A Guide to Laboratory Balances
A brief history of lab balances
When we think of balances and scales, we probably envision an equal arm balance. This simple two-pan machine is not only iconographic for justice, equilibrium and measurement, but it’s also ancient. The earliest recorded uses date back to Egypt at about 5000 BC. A more modern version came about in the mid18th century, featuring a rigid beam set on a knife-edged fulcrum. To avoid the impact of air current and ambient conditions, this was set inside a glass cabinet. This design and versions thereof were the pillars of laboratories for 200 years. Around 1950 however, the more familiar single-pan design single pan arrived on the scene.
What are balances in the laboratory?
A lab balance in its most basic function is there to determine the mass of an object. From that key function however radiates out varying degrees of precision, accuracy, accommodations for what and how much of material needs weighing, and functions to help break down the data. Powders, for example, can vary greatly in density, and composition, sometimes they can be electrostatically charged. In this case, the use of a dispensing apparatus in a closed system can greatly increase the accuracy as well as safety and reduce the minimum amount of sample needed.

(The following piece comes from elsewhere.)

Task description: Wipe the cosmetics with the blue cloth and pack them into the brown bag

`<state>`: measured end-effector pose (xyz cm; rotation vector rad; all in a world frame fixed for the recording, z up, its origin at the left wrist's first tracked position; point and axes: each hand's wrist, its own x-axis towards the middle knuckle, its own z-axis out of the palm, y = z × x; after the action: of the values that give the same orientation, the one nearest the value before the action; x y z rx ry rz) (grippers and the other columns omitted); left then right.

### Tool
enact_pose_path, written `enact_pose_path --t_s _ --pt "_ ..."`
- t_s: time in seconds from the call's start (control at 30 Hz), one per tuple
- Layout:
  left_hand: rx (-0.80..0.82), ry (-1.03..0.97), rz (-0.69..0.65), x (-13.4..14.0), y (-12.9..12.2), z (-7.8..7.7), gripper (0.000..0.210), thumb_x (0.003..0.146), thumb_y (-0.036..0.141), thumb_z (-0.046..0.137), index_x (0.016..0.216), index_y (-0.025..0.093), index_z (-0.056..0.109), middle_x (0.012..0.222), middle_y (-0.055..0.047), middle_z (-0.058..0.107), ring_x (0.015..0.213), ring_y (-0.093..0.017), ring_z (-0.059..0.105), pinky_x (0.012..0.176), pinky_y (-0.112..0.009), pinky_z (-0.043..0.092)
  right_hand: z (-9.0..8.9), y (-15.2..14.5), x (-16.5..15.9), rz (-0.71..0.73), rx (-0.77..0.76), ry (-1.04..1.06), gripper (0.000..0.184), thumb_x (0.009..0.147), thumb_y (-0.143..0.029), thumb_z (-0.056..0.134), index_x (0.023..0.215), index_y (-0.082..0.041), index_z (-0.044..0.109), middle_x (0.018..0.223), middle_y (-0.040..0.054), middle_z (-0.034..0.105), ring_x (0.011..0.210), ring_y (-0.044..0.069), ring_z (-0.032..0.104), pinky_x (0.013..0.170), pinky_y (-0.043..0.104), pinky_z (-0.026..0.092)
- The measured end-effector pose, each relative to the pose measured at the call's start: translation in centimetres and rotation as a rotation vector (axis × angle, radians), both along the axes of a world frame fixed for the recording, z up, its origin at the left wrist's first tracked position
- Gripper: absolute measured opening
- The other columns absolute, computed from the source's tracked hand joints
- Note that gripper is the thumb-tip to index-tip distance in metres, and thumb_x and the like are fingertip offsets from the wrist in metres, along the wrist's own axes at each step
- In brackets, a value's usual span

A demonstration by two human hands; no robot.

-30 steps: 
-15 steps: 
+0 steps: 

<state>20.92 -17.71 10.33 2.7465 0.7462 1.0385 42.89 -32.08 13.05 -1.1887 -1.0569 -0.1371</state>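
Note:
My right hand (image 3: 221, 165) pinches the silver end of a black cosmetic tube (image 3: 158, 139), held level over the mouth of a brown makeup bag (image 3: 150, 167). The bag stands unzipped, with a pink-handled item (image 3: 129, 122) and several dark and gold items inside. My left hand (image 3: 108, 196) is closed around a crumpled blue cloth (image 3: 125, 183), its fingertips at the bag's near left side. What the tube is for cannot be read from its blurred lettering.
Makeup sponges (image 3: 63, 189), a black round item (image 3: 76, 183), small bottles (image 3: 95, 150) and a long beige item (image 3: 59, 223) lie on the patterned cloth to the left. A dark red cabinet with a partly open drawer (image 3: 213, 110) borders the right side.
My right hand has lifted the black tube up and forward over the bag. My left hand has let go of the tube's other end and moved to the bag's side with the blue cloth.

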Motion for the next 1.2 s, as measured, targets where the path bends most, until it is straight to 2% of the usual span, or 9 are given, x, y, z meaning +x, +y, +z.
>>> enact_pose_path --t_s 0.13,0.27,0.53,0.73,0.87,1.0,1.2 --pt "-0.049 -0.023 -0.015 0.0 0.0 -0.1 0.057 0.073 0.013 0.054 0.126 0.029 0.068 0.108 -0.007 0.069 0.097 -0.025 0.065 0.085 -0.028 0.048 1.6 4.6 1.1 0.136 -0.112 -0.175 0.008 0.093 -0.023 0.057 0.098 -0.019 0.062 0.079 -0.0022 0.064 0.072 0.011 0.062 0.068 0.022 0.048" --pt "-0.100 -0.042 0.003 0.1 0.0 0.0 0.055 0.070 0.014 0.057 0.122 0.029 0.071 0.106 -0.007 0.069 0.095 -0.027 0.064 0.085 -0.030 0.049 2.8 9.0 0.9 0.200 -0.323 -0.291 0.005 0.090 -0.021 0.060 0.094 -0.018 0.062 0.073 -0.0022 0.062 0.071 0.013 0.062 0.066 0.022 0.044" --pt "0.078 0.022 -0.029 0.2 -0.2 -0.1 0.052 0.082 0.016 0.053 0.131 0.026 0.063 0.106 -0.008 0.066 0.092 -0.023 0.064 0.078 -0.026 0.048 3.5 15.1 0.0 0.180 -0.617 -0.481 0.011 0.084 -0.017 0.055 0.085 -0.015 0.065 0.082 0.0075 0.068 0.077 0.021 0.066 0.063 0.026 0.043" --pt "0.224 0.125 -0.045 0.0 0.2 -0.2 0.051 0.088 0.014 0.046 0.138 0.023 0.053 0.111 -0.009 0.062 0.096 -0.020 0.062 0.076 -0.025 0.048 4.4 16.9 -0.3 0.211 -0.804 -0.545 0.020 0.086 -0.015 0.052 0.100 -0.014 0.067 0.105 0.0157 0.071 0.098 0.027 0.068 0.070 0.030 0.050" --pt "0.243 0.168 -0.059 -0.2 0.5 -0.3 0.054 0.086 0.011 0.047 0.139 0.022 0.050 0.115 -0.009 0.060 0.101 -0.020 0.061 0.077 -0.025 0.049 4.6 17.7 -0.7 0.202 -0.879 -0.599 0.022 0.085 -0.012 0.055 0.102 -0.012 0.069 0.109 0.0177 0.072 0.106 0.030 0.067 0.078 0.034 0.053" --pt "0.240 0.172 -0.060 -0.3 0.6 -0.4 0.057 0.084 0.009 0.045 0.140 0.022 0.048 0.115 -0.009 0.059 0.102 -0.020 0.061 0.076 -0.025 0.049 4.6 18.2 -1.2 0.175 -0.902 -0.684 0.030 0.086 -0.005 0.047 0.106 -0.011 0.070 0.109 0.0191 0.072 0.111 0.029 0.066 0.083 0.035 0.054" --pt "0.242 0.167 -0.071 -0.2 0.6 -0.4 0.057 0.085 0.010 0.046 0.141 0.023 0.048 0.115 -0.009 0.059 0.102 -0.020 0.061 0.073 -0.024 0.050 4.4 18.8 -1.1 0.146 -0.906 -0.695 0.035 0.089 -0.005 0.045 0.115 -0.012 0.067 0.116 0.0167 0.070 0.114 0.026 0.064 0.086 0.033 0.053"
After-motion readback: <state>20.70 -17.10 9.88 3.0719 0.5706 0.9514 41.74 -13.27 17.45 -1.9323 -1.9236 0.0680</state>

Most modern analytical and top-loading balances use digital displays and varying levels of features. Some of these features can look like several weighing units, reading out in not only metric, but also Imperial, and regional units like Japanese Taels. Lab Balances also often feature special modes that help accurately determine measurements beyond simply the mass like dynamic weigh modes for shifting items, counting functions to help speed up tallying high volumes of identical parts, and percent weighing to determine what the portion of a solid is in relation to the reference weight.
What are the kinds of laboratory balances?
Laboratory balances come in several varieties, each with its use case and level of accuracy. Knowing what you’re going to be weighing determines the type you should be looking for. The smallest samples are measured on an ultra micro balance, used most often with filters to determine what particles are left behind. These measure down to 0.1 μg.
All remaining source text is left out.